> **TASK DIRECTIONS**:
Copy, from the entries below, each line where the word "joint" can be found.

##############################

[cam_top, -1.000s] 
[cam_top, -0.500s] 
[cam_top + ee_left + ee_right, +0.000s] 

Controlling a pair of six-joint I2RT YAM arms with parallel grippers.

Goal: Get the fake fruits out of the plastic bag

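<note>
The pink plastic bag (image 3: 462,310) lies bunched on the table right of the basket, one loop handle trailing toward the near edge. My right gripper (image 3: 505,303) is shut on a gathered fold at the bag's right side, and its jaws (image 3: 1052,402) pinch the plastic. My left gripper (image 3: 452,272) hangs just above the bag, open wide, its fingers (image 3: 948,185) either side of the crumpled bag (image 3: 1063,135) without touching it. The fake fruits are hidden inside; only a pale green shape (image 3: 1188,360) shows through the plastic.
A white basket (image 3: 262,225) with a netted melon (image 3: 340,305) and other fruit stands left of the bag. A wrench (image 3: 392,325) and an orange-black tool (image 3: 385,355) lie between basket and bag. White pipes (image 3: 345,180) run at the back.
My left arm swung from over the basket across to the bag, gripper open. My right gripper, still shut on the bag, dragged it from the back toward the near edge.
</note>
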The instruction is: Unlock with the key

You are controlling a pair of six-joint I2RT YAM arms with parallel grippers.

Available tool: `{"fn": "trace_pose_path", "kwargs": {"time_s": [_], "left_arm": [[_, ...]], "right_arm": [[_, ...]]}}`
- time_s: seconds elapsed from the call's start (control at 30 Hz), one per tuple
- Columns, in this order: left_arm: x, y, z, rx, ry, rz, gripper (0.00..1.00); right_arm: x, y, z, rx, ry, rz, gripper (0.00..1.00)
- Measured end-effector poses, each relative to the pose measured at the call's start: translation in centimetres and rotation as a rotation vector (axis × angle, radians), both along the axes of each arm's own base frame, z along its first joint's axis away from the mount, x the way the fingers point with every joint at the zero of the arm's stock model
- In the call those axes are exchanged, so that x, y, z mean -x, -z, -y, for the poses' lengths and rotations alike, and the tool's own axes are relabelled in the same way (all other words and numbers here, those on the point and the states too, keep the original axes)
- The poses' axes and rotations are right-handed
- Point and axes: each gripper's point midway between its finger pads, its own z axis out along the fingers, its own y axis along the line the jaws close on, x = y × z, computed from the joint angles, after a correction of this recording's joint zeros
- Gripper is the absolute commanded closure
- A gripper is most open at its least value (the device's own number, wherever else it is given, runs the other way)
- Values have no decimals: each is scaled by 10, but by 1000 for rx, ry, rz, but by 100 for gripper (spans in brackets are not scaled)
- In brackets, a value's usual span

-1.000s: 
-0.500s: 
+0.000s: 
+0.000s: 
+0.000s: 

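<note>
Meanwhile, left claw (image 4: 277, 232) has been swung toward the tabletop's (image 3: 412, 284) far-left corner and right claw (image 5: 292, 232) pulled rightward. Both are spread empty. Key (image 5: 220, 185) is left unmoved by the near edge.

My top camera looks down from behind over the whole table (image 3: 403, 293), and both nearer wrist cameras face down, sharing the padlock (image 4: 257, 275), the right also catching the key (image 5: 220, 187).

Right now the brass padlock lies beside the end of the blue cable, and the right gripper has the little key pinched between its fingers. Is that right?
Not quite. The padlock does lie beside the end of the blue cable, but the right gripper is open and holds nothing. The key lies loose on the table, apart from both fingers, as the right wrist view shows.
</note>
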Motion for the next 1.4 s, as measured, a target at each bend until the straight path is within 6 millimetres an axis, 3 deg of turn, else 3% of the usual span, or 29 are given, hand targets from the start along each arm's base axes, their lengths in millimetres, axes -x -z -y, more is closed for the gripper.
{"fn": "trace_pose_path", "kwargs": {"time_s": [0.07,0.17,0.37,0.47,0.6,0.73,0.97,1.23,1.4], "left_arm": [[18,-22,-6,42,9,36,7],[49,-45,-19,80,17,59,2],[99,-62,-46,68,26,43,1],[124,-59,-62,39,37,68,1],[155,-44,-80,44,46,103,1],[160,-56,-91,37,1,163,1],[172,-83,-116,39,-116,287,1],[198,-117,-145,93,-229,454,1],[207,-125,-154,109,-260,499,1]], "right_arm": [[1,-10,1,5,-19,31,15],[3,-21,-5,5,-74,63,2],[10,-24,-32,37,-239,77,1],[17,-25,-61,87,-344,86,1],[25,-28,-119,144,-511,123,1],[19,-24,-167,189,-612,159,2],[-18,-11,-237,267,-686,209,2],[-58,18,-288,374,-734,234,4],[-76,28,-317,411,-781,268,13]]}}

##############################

> **SOLUTION TO THE EXERCISE**:
Controlling a pair of six-joint I2RT YAM arms with parallel grippers.
You are controlling a pair of six-joint I2RT YAM arms with parallel grippers.
- Measured end-effector poses, each relative to the pose measured at the call's start: translation in centimetres and rotation as a rotation vector (axis × angle, radians), both along the axes of each arm's own base frame, z along its first joint's axis away from the mount, x the way the fingers point with every joint at the zero of the arm's stock model
- Point and axes: each gripper's point midway between its finger pads, its own z axis out along the fingers, its own y axis along the line the jaws close on, x = y × z, computed from the joint angles, after a correction of this recording's joint zeros

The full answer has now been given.